Ian Davison (born 1967 or 1968) is an English white supremacist and neo-Nazi who was arrested in 2009 for planning terrorist attacks. Davison's son Nicky, a milkman's assistant, then 18 years old, was arrested at the same time.

At the time of his arrest, Davison, then 41, was the leader of a group called the Aryan Strike Force, which held secret training days in Cumbria at which swastika flags were flown. The ASF had an estimated worldwide membership of 350, including members in Germany and Serbia. Police discovered that he had been constructing pipe bombs and purchasing castor beans, which are used to make the poison ricin. According to police investigators, enough ricin was discovered at Davison's Burnopfield residence to kill over 1000 people, while a prosecutor put the number of potential victims at 9. The ricin, which Davison kept in a pickled onion jar, was subsequently transferred to the government's chemical weapons centre. Davison had also reportedly discussed poisoning Muslims' water supplies.
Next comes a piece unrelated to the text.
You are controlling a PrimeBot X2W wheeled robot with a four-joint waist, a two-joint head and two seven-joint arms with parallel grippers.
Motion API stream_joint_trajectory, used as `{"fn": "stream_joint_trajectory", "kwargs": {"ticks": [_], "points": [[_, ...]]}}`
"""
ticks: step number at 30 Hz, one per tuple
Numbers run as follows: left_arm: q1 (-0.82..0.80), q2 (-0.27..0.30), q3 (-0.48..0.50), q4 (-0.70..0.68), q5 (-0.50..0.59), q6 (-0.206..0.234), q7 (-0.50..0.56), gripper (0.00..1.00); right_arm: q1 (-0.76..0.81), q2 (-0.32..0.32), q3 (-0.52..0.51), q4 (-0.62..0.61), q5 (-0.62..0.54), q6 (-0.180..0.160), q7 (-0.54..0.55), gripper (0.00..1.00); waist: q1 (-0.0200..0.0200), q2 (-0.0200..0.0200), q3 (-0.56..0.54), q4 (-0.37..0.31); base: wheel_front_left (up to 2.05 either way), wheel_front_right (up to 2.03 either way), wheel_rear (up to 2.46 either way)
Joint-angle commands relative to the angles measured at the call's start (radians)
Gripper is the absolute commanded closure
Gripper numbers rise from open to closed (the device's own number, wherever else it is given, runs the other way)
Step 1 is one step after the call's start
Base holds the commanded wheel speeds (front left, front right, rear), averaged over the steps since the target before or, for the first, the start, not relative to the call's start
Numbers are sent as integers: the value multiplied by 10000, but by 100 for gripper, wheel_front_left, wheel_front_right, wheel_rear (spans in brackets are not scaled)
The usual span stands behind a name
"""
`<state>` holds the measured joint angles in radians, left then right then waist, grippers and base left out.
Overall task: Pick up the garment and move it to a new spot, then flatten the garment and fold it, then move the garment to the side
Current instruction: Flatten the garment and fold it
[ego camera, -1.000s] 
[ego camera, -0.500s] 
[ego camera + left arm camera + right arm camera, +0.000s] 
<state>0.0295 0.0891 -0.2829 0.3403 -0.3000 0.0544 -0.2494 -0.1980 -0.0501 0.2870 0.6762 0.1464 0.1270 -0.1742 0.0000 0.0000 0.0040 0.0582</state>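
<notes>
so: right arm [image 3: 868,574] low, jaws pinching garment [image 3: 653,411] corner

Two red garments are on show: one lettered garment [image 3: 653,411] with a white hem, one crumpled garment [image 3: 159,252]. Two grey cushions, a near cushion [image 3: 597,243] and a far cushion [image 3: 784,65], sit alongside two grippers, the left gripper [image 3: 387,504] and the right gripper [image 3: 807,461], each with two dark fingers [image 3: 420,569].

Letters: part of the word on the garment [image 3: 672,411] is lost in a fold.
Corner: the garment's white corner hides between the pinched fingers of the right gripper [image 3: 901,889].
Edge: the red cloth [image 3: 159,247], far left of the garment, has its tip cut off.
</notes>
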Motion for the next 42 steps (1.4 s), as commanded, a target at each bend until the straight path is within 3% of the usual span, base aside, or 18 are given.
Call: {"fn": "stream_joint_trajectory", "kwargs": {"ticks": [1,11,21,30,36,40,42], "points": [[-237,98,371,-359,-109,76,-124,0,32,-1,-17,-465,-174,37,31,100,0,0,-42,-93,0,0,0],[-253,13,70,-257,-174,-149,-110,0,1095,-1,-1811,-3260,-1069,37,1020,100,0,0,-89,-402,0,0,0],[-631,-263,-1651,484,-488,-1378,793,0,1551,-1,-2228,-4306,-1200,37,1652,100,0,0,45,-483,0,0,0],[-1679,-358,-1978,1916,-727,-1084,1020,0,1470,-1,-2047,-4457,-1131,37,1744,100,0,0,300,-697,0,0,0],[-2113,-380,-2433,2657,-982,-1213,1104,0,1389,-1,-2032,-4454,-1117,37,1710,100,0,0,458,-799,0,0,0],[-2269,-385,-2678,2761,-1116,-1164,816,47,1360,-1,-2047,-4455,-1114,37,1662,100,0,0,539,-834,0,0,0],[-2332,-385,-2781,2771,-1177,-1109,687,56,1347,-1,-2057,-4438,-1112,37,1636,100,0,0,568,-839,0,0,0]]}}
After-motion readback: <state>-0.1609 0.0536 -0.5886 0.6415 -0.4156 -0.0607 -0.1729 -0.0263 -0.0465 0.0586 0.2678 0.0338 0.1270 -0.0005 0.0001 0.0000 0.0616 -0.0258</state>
Davison is also antisemitic, writing on an internet forum that "The Jew is the Aryan's sworn enemy above all."

Davison was subsequently sentenced to 10 years in prison, and his son Nicky was given two years' detention. The two reportedly possessed and distributed copies of the bomb-making manuals The Anarchist's Cookbook and The Poor Man's James Bond. The judge in the case expressed surprise that these books were still available for sale on Amazon.com and urged the website to stop selling them.